No final, a banda tornou-se mais dinâmica, mais confiante e mais pesada. Prova disso é esse monumento chamado “God Of Thunder”. Tal como a marcante “Detroit Rock City” e, claro, a power ballad “Beth” revelam a versatilidade adquirida. Tudo isso cheio de efeitos, sons orquestrais e arranjos corais, numa produção megalómana para a época, carregada de açúcar e conffetis, mas a trazer definitivamente os KISS do glam para o hard rock.
45th Anniversary
Em 2021 foi editada a versão “Destroyer 45th Super Deluxe” do disco. Uma extravagância que inclui o álbum original em Dolby Atmos & 5.1 Surround Blu-ray Audio misturado por Steven Wilson, um livro de capa dura de 68 páginas, com fotos inéditas e extensas notas de sobre a sua produção. Com 73 faixas no total (48 delas inéditas) – o álbum foi remasterizado nos Abbey Road Mastering. Entre os bónus incluem-se a novíssima “Beth (Acoustic Mix)”, montes de edições únicas, demos, primeiras versões & outtakes como “Ain’t None Of Your Business”.

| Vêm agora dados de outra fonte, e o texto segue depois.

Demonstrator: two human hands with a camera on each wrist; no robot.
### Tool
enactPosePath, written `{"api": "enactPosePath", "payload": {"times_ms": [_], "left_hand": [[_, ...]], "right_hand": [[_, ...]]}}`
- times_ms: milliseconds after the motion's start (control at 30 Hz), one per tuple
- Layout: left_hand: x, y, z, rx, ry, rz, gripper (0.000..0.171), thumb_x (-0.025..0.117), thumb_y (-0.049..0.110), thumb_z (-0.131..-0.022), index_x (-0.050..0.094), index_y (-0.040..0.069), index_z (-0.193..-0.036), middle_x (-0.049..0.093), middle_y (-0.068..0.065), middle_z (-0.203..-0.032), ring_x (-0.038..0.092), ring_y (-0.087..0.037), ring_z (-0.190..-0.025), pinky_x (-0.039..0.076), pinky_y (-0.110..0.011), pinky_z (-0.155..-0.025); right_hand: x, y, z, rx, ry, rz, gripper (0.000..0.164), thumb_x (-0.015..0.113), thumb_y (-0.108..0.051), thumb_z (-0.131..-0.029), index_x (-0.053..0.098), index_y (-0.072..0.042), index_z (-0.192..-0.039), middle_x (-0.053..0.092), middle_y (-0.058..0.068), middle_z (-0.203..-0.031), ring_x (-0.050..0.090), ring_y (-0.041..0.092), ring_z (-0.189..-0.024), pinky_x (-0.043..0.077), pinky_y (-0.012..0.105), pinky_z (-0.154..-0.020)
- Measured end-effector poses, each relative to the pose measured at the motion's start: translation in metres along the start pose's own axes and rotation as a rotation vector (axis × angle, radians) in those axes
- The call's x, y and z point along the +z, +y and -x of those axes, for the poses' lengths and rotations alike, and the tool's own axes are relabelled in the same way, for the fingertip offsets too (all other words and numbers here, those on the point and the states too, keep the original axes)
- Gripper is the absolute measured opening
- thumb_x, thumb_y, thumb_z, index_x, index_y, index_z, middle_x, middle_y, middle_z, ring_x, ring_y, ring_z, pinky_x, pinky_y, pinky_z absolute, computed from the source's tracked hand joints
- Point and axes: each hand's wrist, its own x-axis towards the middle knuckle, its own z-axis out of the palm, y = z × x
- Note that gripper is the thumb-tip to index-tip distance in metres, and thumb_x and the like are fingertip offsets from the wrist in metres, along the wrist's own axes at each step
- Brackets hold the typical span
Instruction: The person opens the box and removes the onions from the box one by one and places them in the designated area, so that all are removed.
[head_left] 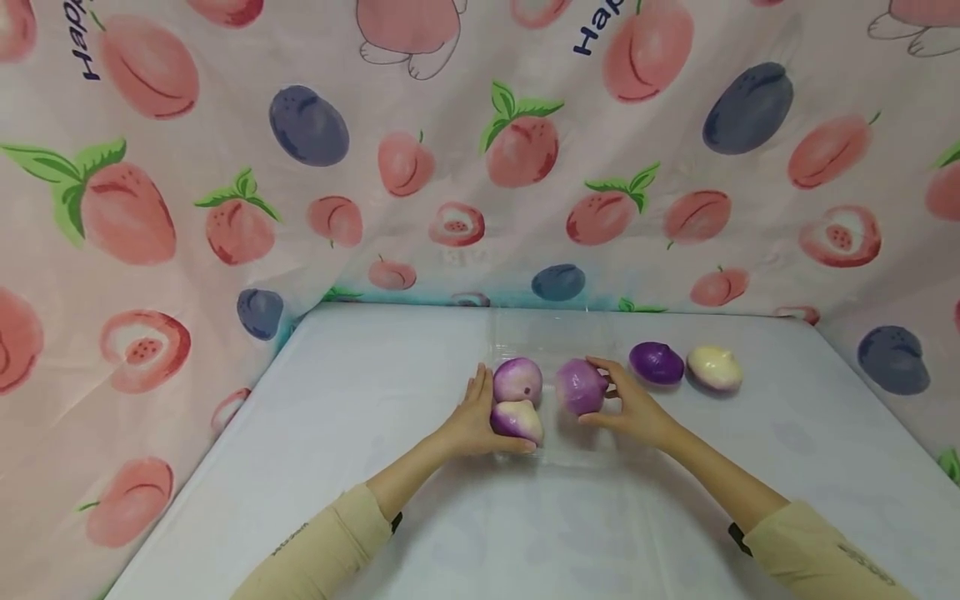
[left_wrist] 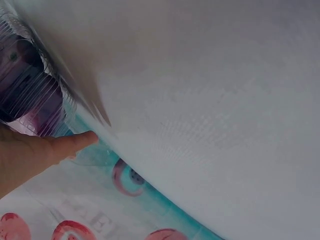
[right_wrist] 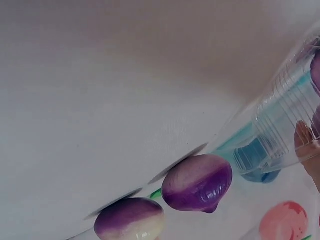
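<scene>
A clear plastic box stands on the table, its lid lying open toward the back. In its left part sit two onions, a purple onion behind a purple-and-white onion. My left hand lies along the box's left side, fingers straight against the wall and thumb across the front corner. My right hand holds another purple onion between thumb and fingers, over the right part of the box. In the right wrist view, that hand's fingers show partly behind the clear wall.
A dark purple onion and a whitish onion lie on the table to the right of the box. The white table meets a fruit-printed cloth hanging at the back and sides.
</scene>
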Motion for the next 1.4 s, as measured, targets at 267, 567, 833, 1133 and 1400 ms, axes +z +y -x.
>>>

Enfim, trata-se de um imenso tesouro de coleccionáveis exclusivos. O livro é realmente de enorme qualidade e as fotografias são espectaculares! Nos brindes musicais, vale a pena destacar a versão instrumental de “Detroit Rock City”, tal como a sua versão demo original, que soa bruta a valer! No geral, as demos são muito fixes. E depois há o concerto de Maio de ’76 no L’Olympia, em Paris, que até aí era um dos mais perseguidos bootlegs dos KISS. A prestação de guitarra de Ace Frehley é simplesmente perfeita. Não se alonga nos futilmente nos solos e o dinamismo dos efeitos e dos licks é soberbo.

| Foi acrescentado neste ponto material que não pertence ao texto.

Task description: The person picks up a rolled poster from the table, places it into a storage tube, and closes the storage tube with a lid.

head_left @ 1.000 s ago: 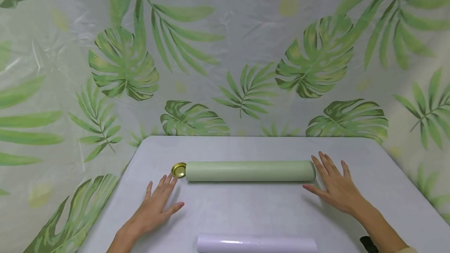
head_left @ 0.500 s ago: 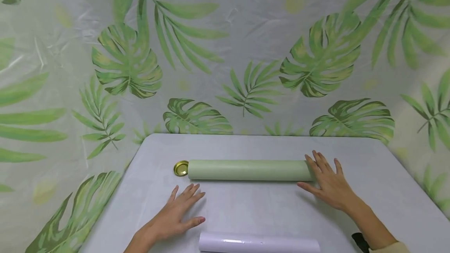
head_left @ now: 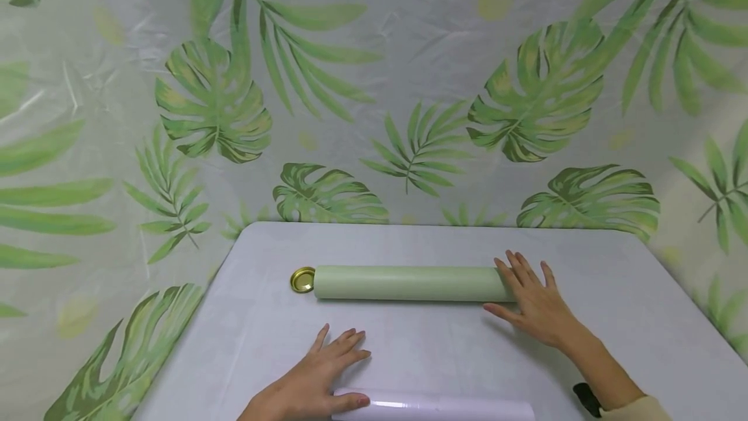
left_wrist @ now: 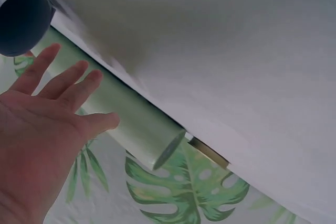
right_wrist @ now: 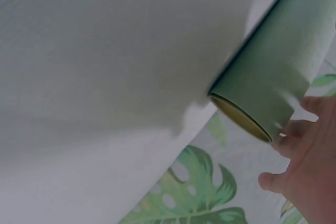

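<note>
A pale green tube (head_left: pixel 409 283) lies lengthwise across the white table, its right end showing a gold-coloured rim in the right wrist view. Over that end my right hand (head_left: pixel 534 304) is spread, fingers extended; whether they touch the tube I cannot tell. Beside the tube's left end sits a round gold lid (head_left: pixel 302 280). My left hand (head_left: pixel 312 379) is spread at the left end of a shiny lilac roll (head_left: pixel 444 407), its thumb overlapping the roll in the head view. Nothing is gripped by either hand. The head view cuts off the roll's near side.
The white table (head_left: pixel 397 353) has rounded far corners and ends against a hanging sheet (head_left: pixel 426 51) printed with green leaves. A black item (head_left: pixel 586 399) shows at the right wrist, beside a cream sleeve (head_left: pixel 639 410).
My left hand has moved away from the gold lid, right and nearer the body, to the lilac roll. The right hand has shifted left over the green tube's end. The camera view has shifted slightly.
</note>
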Demonstrator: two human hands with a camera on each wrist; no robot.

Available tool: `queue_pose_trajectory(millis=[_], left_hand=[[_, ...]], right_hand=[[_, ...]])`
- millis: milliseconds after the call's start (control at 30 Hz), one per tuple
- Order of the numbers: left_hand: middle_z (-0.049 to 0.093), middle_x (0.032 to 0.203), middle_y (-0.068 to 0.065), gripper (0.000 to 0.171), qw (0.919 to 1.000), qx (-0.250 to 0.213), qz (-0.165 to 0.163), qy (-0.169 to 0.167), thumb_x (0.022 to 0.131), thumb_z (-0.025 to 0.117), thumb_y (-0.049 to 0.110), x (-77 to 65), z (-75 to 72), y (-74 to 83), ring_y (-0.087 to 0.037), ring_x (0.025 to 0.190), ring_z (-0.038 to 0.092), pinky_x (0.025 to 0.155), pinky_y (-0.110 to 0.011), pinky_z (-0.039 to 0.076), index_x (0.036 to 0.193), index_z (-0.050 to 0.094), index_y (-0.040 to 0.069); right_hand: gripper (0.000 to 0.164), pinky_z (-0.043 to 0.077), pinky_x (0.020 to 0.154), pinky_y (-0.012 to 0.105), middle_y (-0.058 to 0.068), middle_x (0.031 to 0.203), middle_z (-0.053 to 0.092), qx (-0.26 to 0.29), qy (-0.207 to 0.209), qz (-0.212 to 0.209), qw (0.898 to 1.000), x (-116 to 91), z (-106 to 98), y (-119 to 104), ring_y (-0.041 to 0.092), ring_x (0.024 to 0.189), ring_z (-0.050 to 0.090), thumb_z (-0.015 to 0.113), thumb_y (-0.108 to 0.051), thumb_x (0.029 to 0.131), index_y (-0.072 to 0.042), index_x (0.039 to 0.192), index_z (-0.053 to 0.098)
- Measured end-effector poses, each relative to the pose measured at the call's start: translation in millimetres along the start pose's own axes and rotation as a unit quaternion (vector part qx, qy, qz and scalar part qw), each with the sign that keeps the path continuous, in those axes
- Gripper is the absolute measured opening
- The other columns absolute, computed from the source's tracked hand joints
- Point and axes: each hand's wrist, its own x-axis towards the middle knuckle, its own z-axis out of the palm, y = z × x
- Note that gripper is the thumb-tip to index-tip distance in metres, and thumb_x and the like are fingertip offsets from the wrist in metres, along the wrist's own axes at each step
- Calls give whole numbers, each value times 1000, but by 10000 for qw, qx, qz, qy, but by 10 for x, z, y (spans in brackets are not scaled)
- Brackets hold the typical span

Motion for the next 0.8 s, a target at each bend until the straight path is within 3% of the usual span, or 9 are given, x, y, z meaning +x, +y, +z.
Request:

“Destroyer” é, provavelmente, o álbum de estúdio mais importante que a banda gravou. Como referido, reforçou o impacto ‘ALIVE’ e redimensionou a banda. É um grande álbum de rock clássico que resistiu ao teste do tempo, do qual já estava muito à frente quando foi lançado no dia 15 de Março de 1976.